## EXERCISE GOAL
Your job with the data below is to output exactly the lines from the one holding "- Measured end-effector" down to the one holding "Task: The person", both included, and no others.

## SOURCE DATA
* * *

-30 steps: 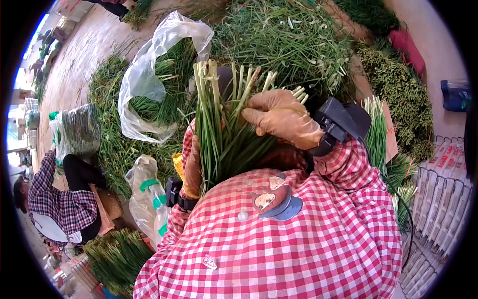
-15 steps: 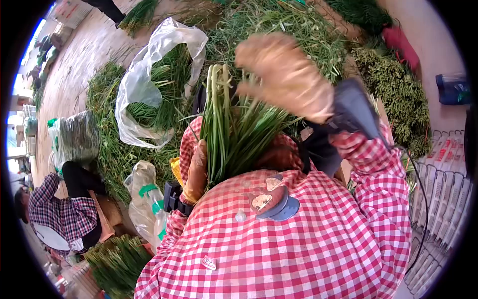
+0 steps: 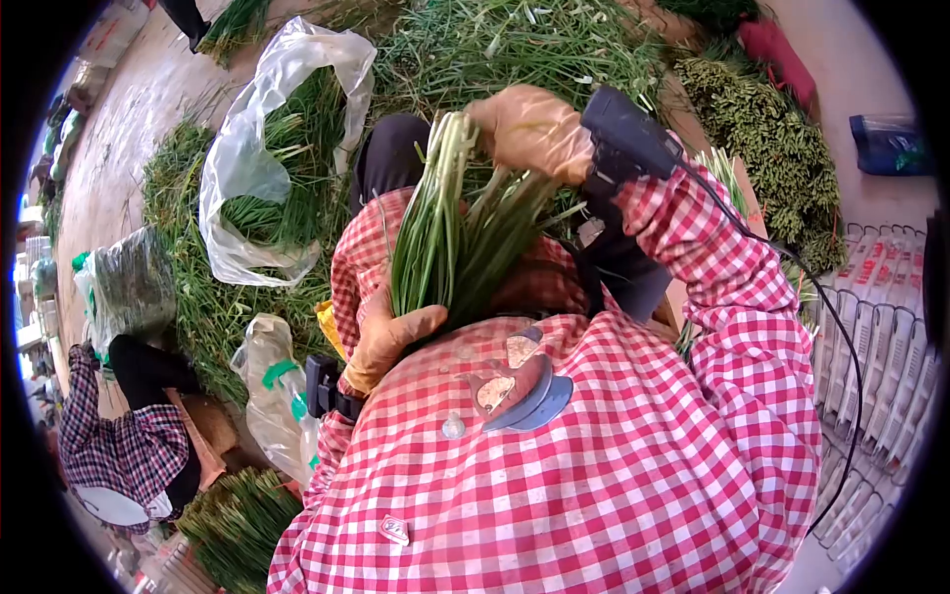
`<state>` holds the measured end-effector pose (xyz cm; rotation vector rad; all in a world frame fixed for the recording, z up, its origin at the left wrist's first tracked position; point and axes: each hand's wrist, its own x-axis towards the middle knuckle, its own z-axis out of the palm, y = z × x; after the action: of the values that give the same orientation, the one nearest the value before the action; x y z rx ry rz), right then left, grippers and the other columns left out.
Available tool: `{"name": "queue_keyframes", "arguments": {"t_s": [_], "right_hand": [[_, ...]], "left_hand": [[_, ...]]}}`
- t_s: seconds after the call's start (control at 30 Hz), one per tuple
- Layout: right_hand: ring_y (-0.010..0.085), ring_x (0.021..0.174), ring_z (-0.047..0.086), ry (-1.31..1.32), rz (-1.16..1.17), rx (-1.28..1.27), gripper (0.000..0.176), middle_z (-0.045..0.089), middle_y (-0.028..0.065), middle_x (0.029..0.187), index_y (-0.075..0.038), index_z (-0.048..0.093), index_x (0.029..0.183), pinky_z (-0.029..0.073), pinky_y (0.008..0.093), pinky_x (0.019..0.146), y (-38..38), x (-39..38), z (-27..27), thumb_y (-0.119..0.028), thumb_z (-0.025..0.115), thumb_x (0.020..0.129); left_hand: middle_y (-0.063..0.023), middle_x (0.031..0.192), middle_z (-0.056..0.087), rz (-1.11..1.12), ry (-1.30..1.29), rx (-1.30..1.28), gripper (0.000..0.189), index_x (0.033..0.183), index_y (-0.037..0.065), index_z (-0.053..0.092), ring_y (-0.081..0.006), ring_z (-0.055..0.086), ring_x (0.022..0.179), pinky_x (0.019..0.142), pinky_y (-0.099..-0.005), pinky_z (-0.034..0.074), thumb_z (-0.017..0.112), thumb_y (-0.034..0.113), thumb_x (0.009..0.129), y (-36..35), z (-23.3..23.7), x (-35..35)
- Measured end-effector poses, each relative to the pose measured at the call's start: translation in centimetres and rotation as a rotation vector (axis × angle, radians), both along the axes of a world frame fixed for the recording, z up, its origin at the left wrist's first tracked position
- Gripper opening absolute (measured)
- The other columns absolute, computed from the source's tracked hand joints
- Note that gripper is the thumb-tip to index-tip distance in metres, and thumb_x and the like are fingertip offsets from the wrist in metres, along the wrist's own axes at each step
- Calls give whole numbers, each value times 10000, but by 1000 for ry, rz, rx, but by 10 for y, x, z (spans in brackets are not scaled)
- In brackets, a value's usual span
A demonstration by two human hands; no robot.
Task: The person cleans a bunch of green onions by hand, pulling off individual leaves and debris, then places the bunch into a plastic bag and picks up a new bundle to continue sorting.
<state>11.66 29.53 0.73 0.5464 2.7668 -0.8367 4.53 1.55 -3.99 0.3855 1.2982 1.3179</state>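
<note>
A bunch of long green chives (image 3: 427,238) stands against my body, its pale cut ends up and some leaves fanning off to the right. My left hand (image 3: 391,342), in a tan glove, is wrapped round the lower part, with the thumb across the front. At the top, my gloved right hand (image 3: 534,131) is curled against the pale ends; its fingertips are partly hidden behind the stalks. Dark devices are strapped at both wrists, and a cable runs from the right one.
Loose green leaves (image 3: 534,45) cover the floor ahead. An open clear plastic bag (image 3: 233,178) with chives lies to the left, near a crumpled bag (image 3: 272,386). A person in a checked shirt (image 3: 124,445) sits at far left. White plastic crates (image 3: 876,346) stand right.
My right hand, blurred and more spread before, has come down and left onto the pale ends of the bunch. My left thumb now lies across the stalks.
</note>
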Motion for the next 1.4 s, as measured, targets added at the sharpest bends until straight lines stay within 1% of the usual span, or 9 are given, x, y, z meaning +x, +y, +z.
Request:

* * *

## ANSWER AREA
- Measured end-effector poses, each relative to the pose measured at the call's start: translation in centimetres and rotation as a rotation vector (axis × angle, radians), both along the axes of a world frame fixed for the recording, z up, its origin at the left wrist's first tracked position
- Gripper opening absolute (measured)
- The other columns absolute, computed from the source's tracked hand joints
- Note that gripper is the thumb-tip to index-tip distance in metres, and thumb_x and the like are fingertip offsets from the wrist in metres, along the wrist's own axes at each step
- Calls give whole numbers, each value times 10000, but by 1000 for ry, rz, rx, but by 10 for y, x, z (spans in brackets are not scaled)
- In brackets, a value's usual span
A demonstration by two human hands; no robot.
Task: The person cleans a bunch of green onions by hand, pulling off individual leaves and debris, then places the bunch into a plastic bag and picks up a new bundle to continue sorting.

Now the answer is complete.